Problem requirements.
Wherever the string "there" appears in the records, return the line that holds it.

Exercise inputs.
──────────

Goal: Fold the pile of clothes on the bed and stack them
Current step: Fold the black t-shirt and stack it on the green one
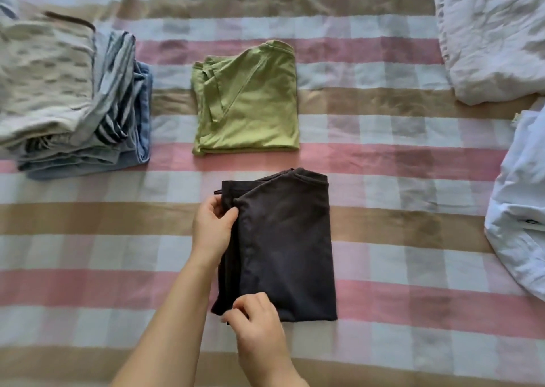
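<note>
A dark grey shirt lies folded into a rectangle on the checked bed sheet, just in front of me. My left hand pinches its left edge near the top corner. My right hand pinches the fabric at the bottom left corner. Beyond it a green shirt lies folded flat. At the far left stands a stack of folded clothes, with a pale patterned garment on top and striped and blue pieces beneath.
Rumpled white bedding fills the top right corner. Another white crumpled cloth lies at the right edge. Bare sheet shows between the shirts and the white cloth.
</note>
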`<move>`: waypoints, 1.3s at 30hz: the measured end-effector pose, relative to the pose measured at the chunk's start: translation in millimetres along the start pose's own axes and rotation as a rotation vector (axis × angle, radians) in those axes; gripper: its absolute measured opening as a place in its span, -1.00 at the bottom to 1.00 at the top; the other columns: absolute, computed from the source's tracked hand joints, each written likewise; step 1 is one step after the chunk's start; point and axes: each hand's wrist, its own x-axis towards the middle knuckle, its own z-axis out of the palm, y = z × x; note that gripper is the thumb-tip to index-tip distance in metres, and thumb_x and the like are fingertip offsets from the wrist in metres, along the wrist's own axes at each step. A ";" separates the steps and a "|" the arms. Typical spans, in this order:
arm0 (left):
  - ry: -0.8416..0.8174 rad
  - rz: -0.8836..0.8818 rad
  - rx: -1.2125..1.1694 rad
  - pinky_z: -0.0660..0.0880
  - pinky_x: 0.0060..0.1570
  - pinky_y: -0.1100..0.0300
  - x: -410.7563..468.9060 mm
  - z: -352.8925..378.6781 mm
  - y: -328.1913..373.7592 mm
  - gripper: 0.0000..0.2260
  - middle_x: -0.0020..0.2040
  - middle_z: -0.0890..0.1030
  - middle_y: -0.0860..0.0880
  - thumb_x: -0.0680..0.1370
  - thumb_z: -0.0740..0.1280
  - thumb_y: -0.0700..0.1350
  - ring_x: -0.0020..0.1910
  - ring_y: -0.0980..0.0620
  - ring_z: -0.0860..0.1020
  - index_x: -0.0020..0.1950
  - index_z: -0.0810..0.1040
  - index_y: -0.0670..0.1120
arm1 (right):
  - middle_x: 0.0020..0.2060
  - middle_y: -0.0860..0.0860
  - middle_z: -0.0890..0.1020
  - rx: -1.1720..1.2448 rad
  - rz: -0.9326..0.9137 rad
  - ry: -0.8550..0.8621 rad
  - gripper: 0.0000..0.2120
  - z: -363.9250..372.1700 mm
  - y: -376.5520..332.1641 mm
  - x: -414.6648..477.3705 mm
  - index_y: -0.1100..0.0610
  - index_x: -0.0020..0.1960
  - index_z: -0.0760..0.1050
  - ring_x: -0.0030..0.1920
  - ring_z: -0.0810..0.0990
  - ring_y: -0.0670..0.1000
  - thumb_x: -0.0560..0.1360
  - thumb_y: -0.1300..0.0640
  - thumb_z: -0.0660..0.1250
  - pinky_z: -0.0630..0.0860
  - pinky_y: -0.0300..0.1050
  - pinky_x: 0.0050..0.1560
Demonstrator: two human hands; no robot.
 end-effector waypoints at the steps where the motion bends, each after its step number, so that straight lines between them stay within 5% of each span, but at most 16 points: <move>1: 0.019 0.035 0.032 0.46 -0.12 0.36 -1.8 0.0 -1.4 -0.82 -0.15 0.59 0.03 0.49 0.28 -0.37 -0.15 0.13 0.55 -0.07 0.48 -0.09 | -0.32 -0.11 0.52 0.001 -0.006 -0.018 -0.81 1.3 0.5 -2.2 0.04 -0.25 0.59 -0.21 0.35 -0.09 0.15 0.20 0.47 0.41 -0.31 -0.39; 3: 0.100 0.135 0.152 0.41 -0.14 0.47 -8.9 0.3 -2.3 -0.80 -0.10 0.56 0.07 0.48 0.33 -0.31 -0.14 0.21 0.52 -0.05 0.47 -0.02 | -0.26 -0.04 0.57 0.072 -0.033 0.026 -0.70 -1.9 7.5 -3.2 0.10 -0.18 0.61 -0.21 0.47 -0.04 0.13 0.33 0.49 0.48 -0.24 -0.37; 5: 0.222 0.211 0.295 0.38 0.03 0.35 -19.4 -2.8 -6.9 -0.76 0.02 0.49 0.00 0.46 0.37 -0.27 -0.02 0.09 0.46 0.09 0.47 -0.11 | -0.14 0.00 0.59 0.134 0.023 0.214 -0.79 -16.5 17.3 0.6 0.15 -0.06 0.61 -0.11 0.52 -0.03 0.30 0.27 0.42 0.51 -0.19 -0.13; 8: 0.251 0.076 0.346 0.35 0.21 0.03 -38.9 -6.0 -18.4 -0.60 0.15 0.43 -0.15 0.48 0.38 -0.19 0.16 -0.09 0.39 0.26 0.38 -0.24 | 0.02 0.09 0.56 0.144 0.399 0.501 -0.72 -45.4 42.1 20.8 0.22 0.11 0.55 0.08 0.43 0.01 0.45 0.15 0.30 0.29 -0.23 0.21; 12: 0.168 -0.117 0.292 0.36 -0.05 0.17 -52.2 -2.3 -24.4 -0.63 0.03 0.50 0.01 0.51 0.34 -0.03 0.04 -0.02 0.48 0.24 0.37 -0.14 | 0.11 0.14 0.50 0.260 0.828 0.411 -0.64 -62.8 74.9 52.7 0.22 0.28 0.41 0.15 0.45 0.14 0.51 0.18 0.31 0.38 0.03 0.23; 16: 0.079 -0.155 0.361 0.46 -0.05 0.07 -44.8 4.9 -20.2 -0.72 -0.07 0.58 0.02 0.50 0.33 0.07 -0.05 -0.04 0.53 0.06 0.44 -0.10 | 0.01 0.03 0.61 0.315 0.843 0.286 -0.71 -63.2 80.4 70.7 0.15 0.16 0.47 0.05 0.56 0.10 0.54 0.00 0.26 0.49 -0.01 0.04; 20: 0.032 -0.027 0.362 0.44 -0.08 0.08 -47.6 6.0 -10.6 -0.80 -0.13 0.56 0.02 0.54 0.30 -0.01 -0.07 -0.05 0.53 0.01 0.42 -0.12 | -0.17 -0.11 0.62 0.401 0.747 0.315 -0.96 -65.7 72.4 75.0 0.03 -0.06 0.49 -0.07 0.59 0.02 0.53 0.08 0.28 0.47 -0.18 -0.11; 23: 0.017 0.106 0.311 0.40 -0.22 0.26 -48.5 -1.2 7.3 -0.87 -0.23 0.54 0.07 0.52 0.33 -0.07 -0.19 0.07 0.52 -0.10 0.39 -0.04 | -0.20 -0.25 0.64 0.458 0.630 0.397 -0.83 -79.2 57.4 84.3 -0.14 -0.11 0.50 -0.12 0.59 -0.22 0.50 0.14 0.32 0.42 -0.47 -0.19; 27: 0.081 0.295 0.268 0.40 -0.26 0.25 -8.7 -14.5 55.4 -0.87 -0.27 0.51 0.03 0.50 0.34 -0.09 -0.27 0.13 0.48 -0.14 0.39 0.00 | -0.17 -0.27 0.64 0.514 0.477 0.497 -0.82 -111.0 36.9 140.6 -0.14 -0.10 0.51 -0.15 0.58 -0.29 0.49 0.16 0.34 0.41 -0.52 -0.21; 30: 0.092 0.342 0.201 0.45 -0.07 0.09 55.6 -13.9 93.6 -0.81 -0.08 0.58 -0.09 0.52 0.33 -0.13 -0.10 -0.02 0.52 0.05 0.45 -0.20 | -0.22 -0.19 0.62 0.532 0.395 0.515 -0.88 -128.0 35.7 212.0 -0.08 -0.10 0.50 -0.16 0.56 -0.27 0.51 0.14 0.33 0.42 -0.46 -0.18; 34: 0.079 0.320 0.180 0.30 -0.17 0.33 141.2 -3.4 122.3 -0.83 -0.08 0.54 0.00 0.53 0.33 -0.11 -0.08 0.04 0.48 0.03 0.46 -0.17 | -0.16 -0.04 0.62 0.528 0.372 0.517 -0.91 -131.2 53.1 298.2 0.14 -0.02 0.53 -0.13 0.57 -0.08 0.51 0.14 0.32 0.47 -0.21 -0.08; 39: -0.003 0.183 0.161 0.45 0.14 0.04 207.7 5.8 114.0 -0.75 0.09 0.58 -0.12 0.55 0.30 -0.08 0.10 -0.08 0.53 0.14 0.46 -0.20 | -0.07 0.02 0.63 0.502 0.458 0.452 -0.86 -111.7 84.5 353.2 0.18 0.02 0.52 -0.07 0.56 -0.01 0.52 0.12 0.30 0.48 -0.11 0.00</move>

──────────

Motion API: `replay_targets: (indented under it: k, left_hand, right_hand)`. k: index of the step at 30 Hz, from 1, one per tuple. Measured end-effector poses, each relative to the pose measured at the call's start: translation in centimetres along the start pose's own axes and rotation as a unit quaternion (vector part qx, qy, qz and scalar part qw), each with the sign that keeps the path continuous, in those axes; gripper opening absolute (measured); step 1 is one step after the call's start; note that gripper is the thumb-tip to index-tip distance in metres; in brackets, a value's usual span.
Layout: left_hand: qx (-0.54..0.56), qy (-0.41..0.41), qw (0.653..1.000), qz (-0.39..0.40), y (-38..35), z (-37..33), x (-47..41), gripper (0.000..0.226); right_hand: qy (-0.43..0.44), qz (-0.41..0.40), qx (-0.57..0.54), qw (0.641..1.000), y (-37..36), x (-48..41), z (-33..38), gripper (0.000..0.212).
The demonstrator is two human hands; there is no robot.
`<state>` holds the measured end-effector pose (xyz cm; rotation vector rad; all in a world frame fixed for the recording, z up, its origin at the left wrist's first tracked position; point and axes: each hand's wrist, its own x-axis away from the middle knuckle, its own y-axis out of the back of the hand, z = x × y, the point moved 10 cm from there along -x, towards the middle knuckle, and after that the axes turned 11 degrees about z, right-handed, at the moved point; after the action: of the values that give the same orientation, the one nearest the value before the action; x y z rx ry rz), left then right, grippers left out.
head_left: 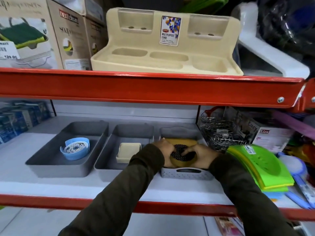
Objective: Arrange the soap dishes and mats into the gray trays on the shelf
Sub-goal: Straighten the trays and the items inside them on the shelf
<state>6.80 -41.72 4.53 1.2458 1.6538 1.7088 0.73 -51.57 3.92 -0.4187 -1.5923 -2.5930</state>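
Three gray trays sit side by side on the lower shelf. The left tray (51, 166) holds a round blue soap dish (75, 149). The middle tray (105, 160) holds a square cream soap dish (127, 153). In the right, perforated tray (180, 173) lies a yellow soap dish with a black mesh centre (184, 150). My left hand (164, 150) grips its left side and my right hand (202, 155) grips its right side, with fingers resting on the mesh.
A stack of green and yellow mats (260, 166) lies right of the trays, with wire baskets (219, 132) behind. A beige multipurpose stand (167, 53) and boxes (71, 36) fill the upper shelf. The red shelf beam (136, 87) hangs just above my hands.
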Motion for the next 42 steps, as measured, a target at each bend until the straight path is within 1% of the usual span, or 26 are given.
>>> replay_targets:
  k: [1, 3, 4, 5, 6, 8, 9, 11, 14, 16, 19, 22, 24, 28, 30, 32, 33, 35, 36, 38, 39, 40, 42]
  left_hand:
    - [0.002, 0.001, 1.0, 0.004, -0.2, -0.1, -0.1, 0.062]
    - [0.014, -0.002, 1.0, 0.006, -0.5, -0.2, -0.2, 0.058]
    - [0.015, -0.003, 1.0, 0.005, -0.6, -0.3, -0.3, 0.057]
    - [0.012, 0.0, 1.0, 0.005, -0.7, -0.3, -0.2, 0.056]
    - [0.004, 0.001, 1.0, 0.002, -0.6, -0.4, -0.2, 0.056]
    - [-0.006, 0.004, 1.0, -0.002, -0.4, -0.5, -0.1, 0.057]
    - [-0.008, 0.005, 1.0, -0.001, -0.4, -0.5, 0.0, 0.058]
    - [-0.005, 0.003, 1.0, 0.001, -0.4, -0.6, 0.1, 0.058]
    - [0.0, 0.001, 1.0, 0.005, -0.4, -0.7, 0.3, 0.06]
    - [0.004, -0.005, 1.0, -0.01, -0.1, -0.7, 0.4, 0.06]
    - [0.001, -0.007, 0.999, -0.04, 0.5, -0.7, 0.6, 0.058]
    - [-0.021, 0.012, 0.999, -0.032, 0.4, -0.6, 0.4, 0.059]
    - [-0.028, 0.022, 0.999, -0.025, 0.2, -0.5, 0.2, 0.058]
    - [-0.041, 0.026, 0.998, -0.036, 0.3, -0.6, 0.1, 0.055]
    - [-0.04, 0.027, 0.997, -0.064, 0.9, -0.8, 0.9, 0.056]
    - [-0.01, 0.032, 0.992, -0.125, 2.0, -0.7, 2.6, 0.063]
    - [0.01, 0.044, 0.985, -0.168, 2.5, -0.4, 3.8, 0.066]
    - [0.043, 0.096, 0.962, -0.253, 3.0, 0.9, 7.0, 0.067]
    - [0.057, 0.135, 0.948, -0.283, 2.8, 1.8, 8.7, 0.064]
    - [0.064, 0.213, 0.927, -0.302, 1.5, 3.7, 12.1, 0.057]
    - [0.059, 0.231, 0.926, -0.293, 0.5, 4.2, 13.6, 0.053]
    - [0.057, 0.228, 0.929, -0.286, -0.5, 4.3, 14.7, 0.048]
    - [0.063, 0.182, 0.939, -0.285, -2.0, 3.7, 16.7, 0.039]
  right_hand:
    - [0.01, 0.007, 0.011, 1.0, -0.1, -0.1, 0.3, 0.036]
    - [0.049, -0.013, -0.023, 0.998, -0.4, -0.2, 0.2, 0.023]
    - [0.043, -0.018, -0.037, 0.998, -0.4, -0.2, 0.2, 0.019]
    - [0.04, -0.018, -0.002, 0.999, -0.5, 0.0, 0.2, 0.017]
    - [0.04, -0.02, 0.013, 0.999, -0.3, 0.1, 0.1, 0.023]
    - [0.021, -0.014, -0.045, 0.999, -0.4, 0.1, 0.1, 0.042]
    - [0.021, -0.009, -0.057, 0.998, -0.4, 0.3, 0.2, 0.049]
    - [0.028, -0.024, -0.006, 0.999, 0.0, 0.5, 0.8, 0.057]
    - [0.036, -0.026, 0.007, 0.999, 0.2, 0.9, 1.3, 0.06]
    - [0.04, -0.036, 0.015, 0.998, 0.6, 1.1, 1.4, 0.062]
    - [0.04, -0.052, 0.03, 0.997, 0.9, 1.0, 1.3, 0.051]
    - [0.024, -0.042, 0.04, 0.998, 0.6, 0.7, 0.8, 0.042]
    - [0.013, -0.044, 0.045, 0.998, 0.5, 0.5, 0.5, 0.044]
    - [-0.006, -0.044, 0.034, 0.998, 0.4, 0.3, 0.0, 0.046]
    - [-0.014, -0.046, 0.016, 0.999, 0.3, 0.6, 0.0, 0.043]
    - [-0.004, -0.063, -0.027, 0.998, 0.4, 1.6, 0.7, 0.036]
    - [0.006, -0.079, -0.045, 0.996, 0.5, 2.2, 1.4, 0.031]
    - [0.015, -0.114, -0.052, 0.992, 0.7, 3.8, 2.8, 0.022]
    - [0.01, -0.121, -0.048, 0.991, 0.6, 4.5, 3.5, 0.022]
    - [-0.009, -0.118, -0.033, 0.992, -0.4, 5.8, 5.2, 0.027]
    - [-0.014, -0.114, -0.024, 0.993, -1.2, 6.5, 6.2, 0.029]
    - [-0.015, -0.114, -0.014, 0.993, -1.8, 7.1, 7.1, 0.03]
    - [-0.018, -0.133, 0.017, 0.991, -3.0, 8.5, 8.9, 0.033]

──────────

Solution for this exercise.
The demonstrator is two human hands; there is no robot.
`<state>` holds the measured end-effector pose (xyz cm; rotation vector rad; all in a world frame fixed for the recording, z up, its origin at the left wrist's first tracked position; point and axes: each hand's wrist, its own x-axis away from the middle knuckle, its own y-axis out of the back of the hand, z = x × y, the point moved 10 cm from there along -x, towards the middle knuckle, and after that the axes turned 11 degrees about z, right-handed, at the moved point; after the action: of the values that give the same orientation, the one nearest the value before the action; x y z rx ry rz), left then right, grippers left out.

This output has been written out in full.